## YOUR ASSIGNMENT
For the string "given", state the number of lines in the data that contain it, and nothing else.
-- SUPPLIED MATERIAL follows --
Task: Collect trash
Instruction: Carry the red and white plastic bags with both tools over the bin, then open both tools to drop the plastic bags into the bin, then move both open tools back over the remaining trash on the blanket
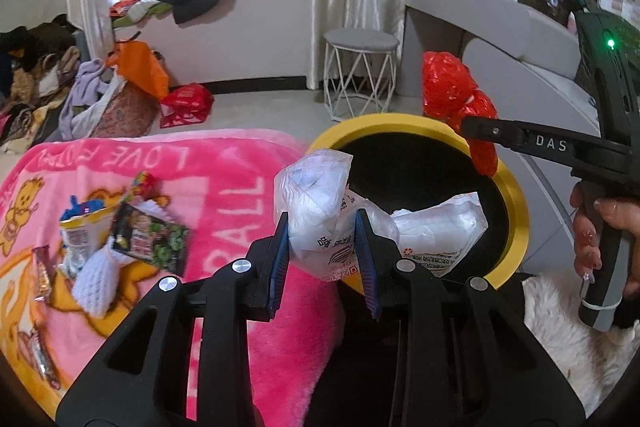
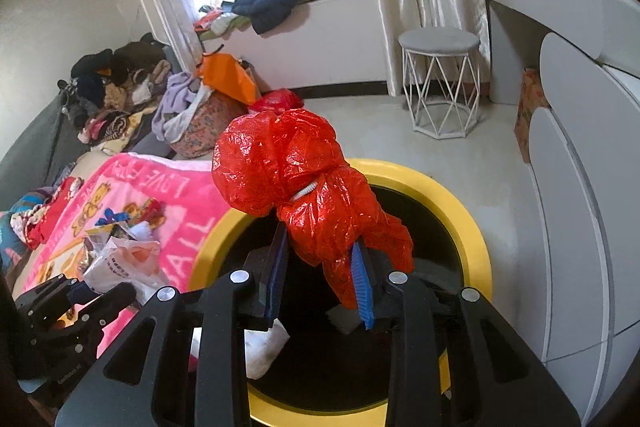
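**Both bags held over the bin mouth; release is the pending step**

Left wrist view, left side of frame: loose wrappers (image 1: 132, 231) lie on the pink blanket (image 1: 224, 195), uncollected and well apart from either gripper.

Centre of that frame: the left gripper (image 1: 322, 227) is clamped on a crumpled white plastic bag (image 1: 320, 203). The bag stands up out of the pads, its bulk rising toward frame centre, its lower part pinched between the blue pads. It hangs at the near-left rim of the yellow-rimmed bin (image 1: 516, 211), overlapping the rim rather than sitting squarely over the black opening. White trash already lies inside.

Right side of that frame: the right gripper (image 1: 466, 125) reaches in from the right edge, holding a red plastic bag (image 1: 448, 87) at the far rim.

Right wrist view, centre: the right gripper (image 2: 320, 259) pinches the red plastic bag's (image 2: 296, 167) narrow tail; the long axis runs up and away from the fingers, with the bin's (image 2: 460, 211) opening directly beneath. The pads grip, with only a faint easing.

Judgement: the right load is better placed for a drop; the left appears to need a small shift toward frame right first.
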`<state>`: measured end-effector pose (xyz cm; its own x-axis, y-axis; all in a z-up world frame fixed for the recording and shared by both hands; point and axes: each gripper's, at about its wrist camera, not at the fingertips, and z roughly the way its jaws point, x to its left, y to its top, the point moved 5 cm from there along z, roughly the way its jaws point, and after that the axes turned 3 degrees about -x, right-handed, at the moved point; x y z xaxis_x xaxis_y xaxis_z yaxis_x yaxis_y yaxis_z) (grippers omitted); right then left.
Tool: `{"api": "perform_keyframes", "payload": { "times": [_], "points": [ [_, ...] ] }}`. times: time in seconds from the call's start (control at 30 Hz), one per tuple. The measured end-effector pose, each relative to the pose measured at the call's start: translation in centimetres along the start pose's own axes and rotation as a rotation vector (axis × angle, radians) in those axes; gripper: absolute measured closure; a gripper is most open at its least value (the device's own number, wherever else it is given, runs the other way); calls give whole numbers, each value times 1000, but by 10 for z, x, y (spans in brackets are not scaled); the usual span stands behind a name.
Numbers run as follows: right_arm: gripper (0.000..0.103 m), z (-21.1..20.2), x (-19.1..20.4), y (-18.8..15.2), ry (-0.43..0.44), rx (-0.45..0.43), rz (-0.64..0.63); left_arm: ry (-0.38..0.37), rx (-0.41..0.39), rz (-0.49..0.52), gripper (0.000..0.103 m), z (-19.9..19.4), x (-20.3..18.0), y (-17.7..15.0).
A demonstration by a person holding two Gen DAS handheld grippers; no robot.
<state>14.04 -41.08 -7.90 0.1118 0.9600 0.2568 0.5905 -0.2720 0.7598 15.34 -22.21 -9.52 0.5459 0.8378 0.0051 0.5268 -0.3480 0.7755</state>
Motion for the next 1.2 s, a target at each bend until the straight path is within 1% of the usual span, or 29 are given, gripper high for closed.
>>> {"api": "perform_keyframes", "payload": {
  "times": [0.27,0.3,0.37,0.4,0.43,0.47,0.5,0.53,0.57,0.6,0.63,0.7,0.83,1.0,1.2],
  "points": [
    [73,14,-14,-6,-14,41,26,-18,34,26,77,25,-12,-2],
    [72,15,-15,-7,-13,42,28,-20,36,25,77,26,-13,-2],
    [68,16,-16,-7,-19,39,27,-26,35,23,75,30,-15,-1],
    [61,17,-17,-8,-20,40,29,-26,32,20,71,31,-15,-1],
    [52,17,-17,-8,-23,39,33,-28,31,15,61,32,-14,-1],
    [49,17,-18,-9,-29,35,41,-26,28,4,52,33,-12,-1],
    [47,17,-19,-8,-29,33,44,-23,25,-11,36,33,-9,-1],
    [46,16,-20,-9,-31,32,45,-29,18,-34,31,31,-6,-1],
    [45,16,-21,-9,-38,31,46,-41,12,-46,31,30,-5,-1],
    [44,16,-21,-9,-41,29,47,-48,3,-59,28,27,-2,0],
    [43,15,-20,-8,-41,26,46,-40,-12,-70,21,22,1,0],
    [43,12,-17,-8,-41,13,41,-30,-32,-85,15,16,5,2],
    [39,3,-5,-2,-28,-24,12,1,-73,-119,11,0,17,4],
    [35,-10,19,3,-7,-77,-57,54,-124,-153,11,-22,35,7],
    [30,-23,53,6,15,-129,-139,100,-159,-215,11,-41,60,7]
  ]
}}
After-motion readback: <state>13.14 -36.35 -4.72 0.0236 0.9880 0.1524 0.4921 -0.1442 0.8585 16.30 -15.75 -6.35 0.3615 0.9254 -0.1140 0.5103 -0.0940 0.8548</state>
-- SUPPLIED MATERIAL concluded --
## TASK OUTPUT
2